The earlier recall covered the Lucerne, Albertson, Mountain Dairy, Ralph's, Boomsma, Sunshine, Hillandale, Trafficanda, Farm Fresh, Shoreland, Lund, Dutch Farms and Kemps brands that were marked with with a three-digit code ranging from 136 to 225 and plant numbers 1026, 1413 and 1946.
The four-digit plant number begins with "P - " and is followed by the three-digit code.
Both recalls affect eggs packed in several different sized cartons, from a half-dozen to 18 eggs. Only shell eggs are affected by the recall, the company said.
Consumers are encouraged to return the eggs in their original packaging to where they were purchased for a full refund.
Salmonella bacteria can be found inside and outside of eggs that appear to be normal.
Given the health risks posed by eggs, the FDA offers the following safety advice on its website:
-- Don't eat recalled eggs or products containing recalled eggs. Recalled eggs might still be in grocery stores, restaurants, and consumers' homes. Consumers who have recalled eggs should discard them or return them to their retailer for a refund. Individuals who think they might have become ill from eating recalled eggs should consult their health care providers.

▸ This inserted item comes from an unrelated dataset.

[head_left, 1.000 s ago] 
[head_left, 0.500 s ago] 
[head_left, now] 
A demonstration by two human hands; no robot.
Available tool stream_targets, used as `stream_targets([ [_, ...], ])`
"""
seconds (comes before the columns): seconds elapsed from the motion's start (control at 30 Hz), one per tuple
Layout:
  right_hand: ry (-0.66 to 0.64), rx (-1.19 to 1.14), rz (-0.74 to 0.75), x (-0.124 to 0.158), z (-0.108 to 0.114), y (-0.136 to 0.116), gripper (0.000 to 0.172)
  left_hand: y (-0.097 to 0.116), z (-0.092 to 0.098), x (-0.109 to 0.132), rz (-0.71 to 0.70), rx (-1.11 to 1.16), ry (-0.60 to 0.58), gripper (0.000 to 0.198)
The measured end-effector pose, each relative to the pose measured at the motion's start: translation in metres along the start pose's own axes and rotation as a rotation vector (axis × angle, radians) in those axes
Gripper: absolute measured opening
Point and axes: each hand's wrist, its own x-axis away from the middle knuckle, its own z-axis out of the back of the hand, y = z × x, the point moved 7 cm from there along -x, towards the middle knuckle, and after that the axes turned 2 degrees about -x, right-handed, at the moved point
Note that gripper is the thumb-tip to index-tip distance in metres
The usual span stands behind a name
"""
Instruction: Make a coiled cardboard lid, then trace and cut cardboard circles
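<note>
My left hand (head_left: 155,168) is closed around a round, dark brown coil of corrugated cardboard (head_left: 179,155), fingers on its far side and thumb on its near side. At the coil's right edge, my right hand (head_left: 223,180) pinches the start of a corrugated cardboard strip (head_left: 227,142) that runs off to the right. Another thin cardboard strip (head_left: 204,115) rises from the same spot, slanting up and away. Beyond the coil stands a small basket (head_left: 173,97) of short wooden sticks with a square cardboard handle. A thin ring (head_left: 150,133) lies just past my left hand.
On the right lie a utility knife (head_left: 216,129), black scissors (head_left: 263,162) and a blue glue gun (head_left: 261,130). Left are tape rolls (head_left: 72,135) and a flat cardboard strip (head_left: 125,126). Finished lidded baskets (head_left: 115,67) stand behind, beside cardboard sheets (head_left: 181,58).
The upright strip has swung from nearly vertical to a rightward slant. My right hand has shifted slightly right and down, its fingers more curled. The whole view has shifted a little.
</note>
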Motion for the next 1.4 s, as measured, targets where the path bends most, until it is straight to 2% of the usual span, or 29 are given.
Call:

-- Keep shell eggs refrigerated at temperatures no higher than 45 degrees Fahrenheit (7 degrees Celsius) at all times.
-- Discard cracked or dirty eggs.
-- Wash hands, cooking utensils, and food preparation surfaces with soap and water after contact with raw eggs.
-- Eggs should be cooked until both the white and the yolk are firm and eaten promptly after cooking.
-- Do not keep eggs warm or at room temperature for more than 2 hours.
-- Refrigerate unused or leftover egg-containing foods promptly.
-- Avoid eating raw eggs.
-- Avoid restaurant dishes made with raw or undercooked, unpasteurized eggs. Restaurants should use pasteurized eggs in any recipe (such as Hollandaise sauce or Caesar salad dressing) that calls for raw eggs.
-- Consumption of raw or undercooked eggs should be avoided, especially by young children, elderly persons, and person with weakened immune systems or debilitating illness.